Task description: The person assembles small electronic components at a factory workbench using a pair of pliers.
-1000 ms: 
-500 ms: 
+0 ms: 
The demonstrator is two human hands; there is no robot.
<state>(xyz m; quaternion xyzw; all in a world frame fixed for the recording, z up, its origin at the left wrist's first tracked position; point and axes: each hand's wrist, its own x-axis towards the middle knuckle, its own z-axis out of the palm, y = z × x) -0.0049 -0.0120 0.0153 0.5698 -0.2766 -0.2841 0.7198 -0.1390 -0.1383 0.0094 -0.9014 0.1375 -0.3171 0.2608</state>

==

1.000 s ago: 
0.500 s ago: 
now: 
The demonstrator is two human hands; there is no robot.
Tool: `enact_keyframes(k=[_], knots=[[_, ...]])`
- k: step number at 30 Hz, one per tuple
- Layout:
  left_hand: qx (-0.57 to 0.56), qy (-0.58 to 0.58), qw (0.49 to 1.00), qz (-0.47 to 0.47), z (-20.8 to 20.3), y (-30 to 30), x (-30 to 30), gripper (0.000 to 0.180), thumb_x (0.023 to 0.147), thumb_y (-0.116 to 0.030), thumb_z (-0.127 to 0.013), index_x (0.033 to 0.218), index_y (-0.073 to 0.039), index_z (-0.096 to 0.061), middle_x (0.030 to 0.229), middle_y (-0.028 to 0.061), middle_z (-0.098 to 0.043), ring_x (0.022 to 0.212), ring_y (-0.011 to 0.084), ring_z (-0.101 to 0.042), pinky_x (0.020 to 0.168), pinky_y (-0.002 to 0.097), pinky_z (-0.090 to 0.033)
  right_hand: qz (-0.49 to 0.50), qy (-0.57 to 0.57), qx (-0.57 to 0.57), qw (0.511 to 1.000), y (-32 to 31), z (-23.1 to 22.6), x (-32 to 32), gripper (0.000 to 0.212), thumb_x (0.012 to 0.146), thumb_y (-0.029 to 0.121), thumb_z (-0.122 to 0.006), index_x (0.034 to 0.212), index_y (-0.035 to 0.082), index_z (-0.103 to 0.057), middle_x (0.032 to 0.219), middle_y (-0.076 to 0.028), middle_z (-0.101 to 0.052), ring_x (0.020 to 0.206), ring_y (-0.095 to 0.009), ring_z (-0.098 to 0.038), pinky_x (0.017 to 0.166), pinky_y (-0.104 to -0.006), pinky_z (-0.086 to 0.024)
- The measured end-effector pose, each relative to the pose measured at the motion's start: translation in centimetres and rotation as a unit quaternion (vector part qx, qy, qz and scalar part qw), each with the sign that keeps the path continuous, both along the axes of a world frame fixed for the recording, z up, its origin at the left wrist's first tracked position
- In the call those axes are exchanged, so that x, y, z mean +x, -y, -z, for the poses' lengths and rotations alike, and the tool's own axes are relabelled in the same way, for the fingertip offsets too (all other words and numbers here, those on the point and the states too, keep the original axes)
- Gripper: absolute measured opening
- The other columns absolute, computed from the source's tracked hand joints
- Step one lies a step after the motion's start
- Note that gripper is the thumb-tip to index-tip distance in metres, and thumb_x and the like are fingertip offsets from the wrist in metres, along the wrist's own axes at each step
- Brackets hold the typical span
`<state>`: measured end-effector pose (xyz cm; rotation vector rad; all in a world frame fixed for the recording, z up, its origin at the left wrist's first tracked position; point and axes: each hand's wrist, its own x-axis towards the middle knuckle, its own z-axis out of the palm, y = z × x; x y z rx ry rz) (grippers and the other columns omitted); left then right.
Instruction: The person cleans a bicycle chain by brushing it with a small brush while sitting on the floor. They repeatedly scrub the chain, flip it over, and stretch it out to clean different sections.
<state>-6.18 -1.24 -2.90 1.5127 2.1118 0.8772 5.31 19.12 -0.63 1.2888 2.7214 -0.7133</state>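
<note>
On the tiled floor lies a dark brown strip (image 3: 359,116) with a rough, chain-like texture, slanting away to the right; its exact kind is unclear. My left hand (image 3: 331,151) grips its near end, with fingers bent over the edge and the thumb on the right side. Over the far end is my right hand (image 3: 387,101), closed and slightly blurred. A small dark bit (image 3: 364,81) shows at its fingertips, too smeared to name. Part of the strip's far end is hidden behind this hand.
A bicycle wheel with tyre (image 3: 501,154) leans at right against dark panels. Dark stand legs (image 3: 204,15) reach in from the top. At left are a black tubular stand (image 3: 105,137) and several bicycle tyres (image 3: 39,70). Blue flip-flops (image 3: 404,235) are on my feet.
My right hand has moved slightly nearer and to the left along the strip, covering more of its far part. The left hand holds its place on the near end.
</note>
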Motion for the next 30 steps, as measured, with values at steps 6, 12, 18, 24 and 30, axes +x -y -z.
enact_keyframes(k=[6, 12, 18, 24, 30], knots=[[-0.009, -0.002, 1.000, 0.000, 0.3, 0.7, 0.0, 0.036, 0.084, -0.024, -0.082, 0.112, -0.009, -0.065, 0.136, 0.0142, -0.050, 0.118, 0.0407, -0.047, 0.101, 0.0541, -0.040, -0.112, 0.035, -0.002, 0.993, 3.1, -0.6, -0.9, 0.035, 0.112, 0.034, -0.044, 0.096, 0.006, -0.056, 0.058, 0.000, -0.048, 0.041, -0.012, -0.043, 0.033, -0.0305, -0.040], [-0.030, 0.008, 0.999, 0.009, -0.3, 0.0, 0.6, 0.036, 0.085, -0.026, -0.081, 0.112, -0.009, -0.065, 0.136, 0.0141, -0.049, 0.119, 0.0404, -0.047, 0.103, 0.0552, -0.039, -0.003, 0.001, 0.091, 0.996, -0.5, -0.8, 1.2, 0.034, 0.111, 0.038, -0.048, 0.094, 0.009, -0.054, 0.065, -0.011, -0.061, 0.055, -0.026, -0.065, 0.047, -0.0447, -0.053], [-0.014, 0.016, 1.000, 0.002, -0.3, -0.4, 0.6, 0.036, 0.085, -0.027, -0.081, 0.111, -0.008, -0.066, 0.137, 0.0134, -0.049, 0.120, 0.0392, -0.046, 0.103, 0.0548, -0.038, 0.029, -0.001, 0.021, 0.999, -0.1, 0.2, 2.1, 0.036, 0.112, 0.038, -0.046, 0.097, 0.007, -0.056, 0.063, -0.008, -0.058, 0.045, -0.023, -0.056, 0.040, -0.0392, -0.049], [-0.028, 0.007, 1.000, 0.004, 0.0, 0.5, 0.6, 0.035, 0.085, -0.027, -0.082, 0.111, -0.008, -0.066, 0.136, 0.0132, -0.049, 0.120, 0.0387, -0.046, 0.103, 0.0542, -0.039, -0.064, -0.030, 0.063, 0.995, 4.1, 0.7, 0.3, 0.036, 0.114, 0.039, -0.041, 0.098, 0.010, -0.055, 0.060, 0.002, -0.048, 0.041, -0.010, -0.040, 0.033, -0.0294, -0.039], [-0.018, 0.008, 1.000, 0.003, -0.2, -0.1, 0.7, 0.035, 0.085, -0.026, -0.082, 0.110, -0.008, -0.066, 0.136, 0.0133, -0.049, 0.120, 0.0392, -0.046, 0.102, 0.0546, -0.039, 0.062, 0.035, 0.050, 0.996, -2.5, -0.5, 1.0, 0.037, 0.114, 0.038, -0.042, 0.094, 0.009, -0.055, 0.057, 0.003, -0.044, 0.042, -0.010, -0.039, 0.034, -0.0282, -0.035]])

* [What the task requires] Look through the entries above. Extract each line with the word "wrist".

* [Answer]
<state>(xyz m; quaternion xyzw; all in a world frame fixed for the recording, z up, its origin at the left wrist's first tracked position; point and axes: each hand's wrist, its own x-axis towards the middle knuckle, its own z-axis out of the palm, y = z × x) -0.0049 -0.0120 0.0153 0.5698 -0.2766 -0.2841 0.7198 -0.1390 -0.1383 0.0094 -0.9014 0.1375 -0.3171 0.2608</state>
- The measured end-effector pose, each relative to the pose measured at the motion's start: translation in centimetres and rotation as a unit quaternion (vector part qx, qy, qz and scalar part qw), each with the sign that keeps the path continuous, both along the axes of a world frame fixed for the recording, z up, its origin at the left wrist's first tracked position
- Note that gripper is the thumb-tip to index-tip distance in metres, and thumb_x and the like are fingertip offsets from the wrist in metres, along the wrist's own axes at each step
`<state>`: measured end-effector pose (xyz cm; rotation vector rad; all in a world frame fixed for the recording, z up, its origin at the left wrist's first tracked position; point and axes: each hand's wrist, its own x-axis towards the middle knuckle, its own z-axis out of the palm, y = z × x; x y z rx ry rz) (grippers and the other columns omitted); left then right.

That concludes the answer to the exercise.